**BRIEF**. Your job is to set down the stretch of entries that opens with the line containing "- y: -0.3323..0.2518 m" and closes with the line containing "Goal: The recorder". Keep both end lines, copy each exactly, and add nothing.

**INPUT RECORDS**.
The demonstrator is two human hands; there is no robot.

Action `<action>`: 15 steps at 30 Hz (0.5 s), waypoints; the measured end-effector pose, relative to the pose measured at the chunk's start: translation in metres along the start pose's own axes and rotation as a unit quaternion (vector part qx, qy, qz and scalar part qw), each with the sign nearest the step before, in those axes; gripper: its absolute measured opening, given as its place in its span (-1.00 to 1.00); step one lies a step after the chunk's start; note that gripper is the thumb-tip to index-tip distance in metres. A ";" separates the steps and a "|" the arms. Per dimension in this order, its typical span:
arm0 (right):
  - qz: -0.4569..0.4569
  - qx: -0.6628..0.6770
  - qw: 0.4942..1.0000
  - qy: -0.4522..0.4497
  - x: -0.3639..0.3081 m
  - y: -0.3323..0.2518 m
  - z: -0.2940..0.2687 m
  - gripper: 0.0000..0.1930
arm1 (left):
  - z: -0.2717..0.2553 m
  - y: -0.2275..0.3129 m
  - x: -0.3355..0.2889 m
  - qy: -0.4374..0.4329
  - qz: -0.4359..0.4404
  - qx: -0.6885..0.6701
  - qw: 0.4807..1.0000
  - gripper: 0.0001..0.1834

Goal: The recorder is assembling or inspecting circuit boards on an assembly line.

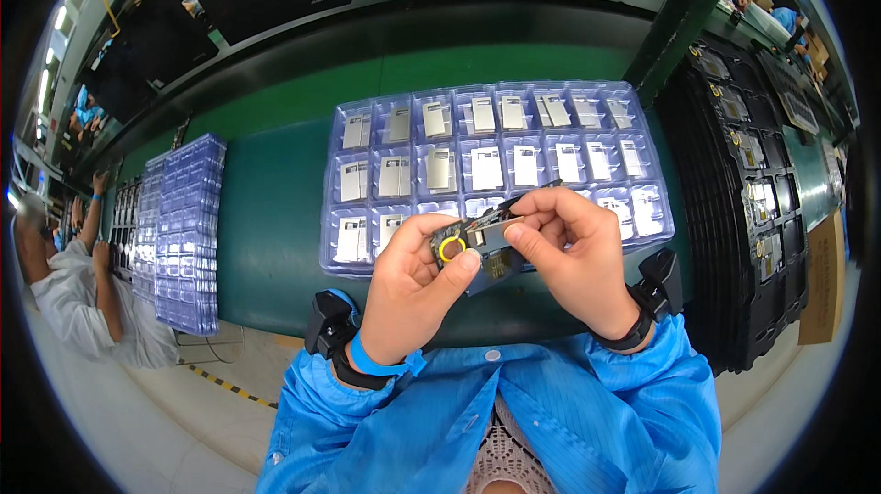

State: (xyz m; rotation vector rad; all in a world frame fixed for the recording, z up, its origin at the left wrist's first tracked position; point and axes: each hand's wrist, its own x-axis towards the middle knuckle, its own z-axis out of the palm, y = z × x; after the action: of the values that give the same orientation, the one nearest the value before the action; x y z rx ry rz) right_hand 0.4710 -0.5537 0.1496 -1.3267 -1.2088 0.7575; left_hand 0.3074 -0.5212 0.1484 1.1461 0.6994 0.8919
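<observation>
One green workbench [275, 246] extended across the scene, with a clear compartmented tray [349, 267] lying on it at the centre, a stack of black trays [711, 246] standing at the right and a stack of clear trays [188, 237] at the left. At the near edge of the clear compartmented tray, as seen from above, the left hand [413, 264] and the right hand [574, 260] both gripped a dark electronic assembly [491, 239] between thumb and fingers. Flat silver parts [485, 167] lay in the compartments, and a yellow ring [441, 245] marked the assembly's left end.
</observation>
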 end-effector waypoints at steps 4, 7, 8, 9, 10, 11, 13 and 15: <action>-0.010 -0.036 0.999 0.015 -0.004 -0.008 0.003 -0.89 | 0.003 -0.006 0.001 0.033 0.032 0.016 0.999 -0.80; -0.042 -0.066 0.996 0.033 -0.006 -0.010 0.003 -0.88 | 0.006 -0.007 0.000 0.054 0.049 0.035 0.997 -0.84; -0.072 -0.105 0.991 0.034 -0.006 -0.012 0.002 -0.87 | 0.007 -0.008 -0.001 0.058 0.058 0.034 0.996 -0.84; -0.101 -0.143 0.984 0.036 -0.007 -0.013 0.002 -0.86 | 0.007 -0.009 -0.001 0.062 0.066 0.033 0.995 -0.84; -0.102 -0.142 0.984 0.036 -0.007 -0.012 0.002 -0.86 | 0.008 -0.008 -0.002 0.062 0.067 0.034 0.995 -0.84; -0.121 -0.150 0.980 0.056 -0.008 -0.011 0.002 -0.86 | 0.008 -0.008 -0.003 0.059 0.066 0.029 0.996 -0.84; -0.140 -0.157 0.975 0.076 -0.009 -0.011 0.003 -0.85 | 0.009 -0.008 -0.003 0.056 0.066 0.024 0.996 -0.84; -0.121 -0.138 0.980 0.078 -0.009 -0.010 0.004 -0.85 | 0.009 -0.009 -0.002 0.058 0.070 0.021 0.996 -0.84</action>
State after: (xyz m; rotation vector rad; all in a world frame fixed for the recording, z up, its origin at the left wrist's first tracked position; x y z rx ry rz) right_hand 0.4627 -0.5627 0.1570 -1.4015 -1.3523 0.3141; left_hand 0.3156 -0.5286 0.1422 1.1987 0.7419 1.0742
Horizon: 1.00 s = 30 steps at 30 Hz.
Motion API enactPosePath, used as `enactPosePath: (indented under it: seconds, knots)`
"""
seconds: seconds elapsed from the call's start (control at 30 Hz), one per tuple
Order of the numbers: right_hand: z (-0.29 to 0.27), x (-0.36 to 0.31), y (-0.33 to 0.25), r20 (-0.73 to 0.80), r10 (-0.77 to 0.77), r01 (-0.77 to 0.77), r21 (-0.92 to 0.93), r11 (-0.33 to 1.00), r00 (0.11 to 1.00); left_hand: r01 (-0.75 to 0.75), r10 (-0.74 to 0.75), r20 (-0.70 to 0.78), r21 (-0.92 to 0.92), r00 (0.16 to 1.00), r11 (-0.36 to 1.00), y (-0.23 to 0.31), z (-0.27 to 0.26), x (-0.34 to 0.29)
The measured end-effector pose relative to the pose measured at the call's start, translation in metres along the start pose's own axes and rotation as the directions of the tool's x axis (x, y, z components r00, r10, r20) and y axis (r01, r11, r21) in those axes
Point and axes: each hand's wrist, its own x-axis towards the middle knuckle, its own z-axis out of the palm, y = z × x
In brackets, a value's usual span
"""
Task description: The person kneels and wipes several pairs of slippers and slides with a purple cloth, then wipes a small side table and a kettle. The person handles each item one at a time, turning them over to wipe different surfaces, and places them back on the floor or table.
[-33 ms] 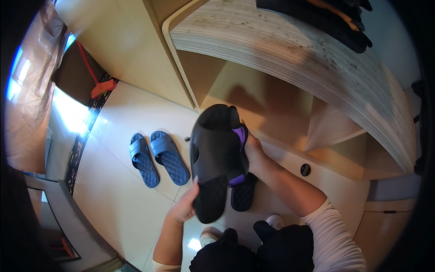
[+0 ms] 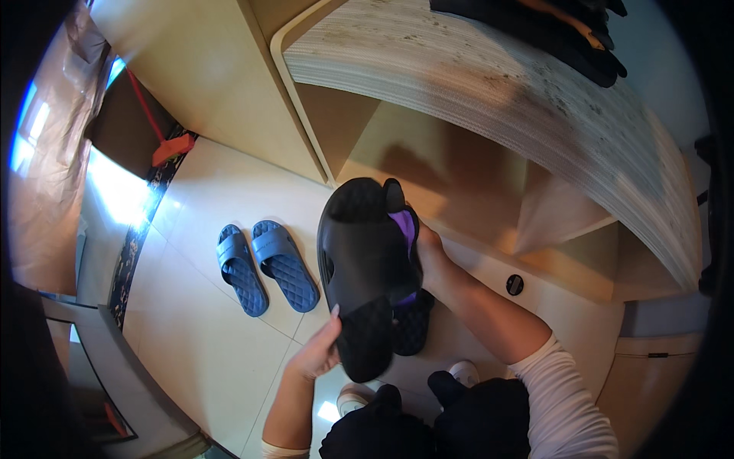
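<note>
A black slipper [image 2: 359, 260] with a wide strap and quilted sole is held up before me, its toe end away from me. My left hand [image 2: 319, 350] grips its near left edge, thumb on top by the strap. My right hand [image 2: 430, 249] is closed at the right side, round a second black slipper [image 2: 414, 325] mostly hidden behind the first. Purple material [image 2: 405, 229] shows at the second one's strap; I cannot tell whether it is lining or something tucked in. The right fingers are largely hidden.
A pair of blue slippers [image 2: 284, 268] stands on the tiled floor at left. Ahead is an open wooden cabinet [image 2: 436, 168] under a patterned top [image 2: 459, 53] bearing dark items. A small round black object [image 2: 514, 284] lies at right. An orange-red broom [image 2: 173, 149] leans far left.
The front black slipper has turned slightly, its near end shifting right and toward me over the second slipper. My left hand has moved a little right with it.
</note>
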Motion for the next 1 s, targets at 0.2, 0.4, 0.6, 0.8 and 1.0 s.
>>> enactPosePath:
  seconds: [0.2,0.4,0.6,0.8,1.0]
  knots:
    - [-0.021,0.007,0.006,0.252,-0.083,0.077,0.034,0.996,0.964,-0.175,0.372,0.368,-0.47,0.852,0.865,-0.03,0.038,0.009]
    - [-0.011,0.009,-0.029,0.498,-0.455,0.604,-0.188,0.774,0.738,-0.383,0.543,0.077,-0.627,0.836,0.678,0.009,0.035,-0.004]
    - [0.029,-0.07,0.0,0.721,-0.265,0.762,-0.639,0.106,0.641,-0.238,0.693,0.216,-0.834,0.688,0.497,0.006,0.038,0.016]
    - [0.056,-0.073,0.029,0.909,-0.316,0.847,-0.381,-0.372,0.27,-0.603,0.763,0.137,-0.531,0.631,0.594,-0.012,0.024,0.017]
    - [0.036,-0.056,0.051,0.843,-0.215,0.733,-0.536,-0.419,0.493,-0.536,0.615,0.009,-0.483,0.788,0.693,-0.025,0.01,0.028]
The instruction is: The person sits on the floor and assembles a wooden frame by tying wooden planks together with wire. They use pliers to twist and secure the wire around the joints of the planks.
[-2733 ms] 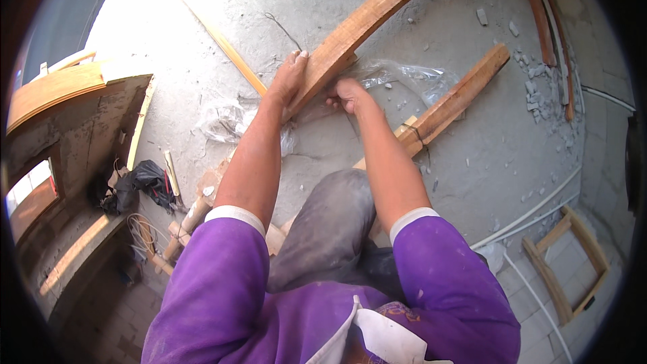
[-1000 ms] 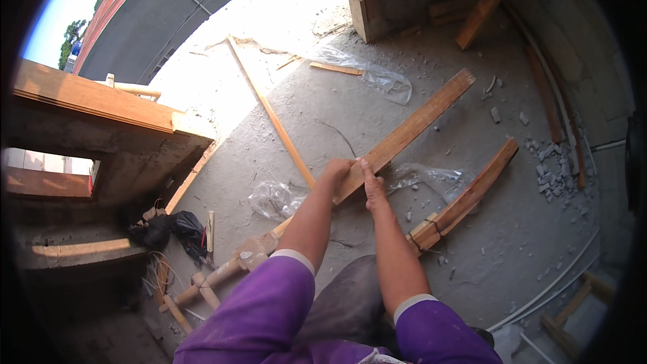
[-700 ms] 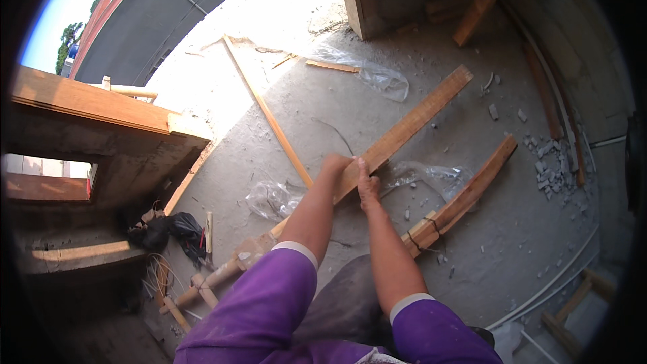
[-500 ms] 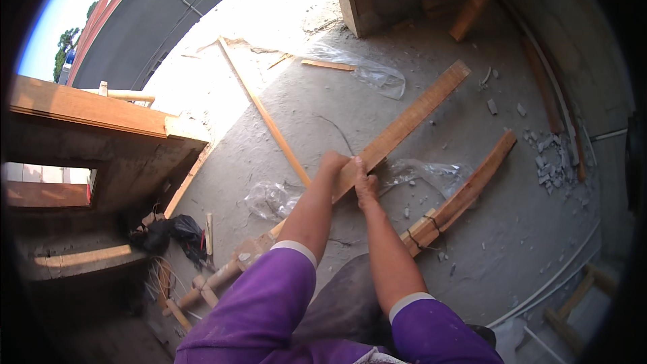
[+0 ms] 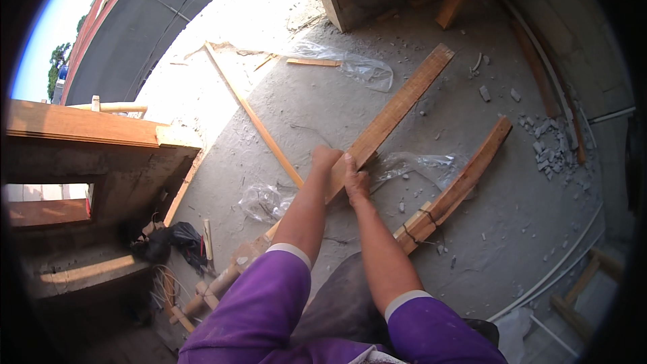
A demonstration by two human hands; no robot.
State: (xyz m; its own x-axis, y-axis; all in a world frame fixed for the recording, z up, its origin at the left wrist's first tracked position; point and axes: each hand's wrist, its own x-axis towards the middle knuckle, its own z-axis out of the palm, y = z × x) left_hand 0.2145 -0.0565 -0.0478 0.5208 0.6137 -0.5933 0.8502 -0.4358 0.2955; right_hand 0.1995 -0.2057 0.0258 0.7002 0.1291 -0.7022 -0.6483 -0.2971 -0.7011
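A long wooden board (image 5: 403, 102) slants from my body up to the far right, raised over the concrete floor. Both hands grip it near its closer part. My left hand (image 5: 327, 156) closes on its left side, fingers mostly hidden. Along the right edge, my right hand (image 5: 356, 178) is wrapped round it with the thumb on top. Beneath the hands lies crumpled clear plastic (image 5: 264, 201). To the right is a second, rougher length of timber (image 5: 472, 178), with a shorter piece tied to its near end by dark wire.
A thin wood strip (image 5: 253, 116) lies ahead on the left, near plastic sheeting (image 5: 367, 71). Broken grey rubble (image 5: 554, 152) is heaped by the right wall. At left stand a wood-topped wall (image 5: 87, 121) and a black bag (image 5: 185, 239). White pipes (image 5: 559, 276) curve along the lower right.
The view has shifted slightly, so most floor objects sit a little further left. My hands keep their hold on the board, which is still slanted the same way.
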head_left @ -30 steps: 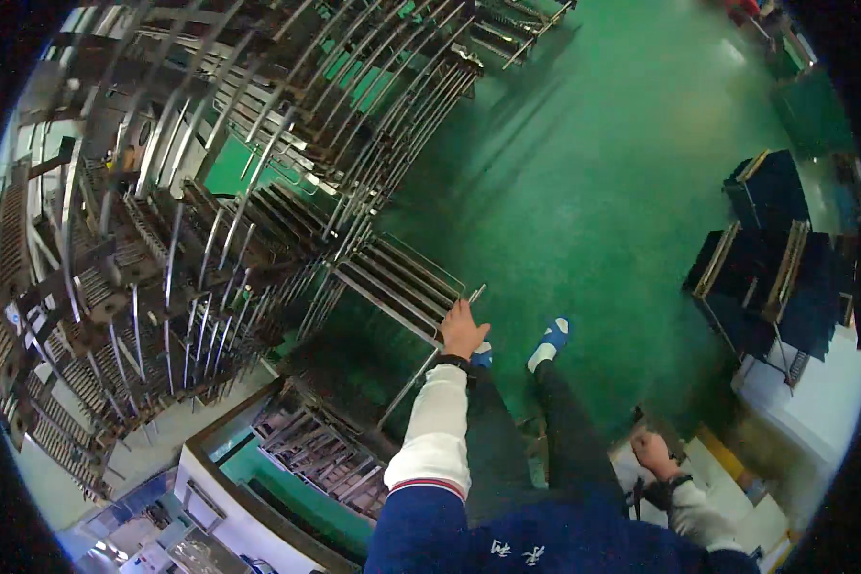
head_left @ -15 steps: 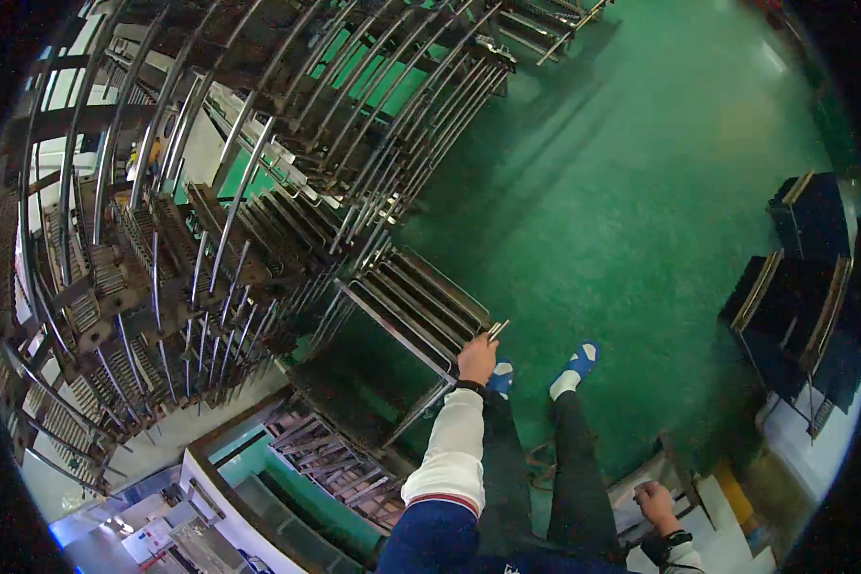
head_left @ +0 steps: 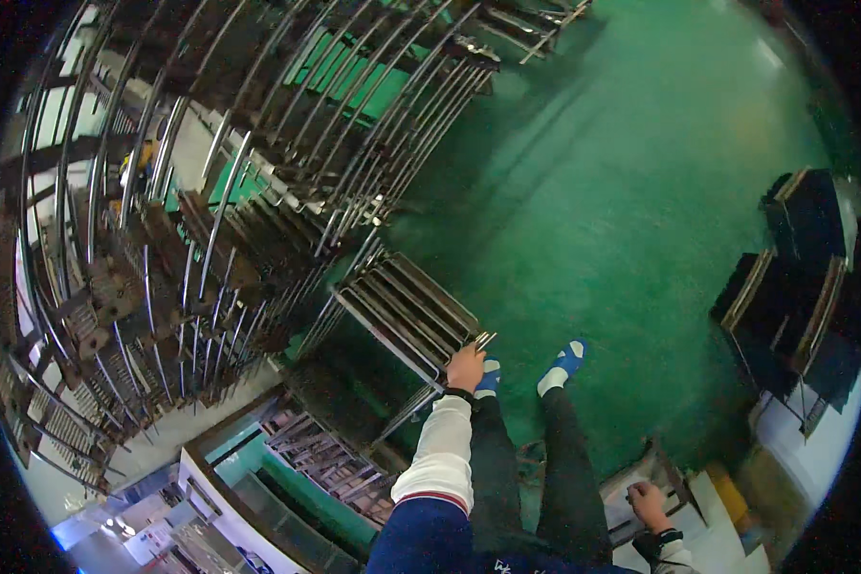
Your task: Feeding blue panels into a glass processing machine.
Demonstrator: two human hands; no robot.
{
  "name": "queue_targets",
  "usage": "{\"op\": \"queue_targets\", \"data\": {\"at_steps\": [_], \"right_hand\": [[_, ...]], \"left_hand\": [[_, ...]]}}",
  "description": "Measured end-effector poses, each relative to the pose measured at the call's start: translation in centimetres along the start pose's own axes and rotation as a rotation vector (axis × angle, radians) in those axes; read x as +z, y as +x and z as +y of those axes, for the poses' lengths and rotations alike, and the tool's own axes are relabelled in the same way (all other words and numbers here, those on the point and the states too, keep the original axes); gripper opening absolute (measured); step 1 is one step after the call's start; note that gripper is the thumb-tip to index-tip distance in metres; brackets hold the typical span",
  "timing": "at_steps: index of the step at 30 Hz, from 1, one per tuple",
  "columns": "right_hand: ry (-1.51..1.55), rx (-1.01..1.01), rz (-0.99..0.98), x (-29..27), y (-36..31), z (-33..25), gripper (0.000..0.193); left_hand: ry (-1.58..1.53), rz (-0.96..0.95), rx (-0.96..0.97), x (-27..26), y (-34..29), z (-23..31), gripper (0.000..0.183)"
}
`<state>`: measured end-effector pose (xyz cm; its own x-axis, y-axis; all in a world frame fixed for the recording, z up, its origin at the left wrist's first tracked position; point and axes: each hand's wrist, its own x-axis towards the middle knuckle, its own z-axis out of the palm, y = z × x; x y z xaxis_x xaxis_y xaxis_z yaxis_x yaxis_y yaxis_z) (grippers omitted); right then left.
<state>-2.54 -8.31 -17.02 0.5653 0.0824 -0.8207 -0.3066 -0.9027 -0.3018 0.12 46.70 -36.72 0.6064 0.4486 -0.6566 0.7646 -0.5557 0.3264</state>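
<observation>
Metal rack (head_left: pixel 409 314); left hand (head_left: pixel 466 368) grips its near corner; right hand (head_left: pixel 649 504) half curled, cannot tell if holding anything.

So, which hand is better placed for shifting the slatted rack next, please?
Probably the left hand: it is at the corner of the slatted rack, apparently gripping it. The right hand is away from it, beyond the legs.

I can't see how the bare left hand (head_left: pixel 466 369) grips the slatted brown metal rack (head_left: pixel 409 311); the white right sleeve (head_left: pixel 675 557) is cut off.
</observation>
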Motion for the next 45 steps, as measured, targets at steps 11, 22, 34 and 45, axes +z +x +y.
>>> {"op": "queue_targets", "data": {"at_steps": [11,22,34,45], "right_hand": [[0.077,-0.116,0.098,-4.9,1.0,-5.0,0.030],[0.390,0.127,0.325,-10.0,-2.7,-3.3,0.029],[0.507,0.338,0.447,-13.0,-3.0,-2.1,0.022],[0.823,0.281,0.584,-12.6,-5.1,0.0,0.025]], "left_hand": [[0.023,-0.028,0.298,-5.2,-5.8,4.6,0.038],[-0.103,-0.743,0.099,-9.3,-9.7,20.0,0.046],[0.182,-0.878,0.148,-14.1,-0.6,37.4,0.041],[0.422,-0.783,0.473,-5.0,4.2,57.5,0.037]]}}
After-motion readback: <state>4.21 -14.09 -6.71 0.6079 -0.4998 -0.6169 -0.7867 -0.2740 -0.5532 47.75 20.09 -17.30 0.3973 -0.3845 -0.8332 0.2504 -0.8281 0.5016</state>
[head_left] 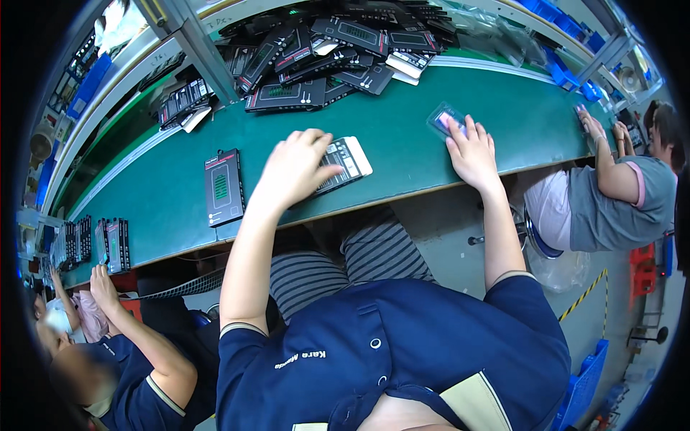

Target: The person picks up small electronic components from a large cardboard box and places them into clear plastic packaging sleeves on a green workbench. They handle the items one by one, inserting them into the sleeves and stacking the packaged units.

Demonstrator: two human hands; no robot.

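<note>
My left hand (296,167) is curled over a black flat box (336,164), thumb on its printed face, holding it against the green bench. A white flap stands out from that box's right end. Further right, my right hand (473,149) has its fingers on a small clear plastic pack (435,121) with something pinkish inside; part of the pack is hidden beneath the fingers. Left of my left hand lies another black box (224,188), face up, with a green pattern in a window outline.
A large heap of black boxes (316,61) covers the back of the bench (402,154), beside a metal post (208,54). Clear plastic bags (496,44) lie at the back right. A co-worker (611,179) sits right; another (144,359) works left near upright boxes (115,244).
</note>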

**TASK OUTPUT**.
  - y: -0.3323..0.2518 m
  - z: -0.2940..0.2687 m
  - gripper: 0.0000..0.1930
arm1 (left):
  - z: -0.2717..0.2553 m
  - y: -0.2275..0.3129 m
  - x: -0.3355..0.2889 m
  - qy: -0.4374..0.4329
  - qz: -0.4359..0.4404
  - qx: -0.6885..0.6701
  - qw: 0.4807..1.0000
  - gripper: 0.0001..0.1834

Goal: The recorder is assembling or inspecting circuit boards on an assembly line.

Work on this exercise is now complete.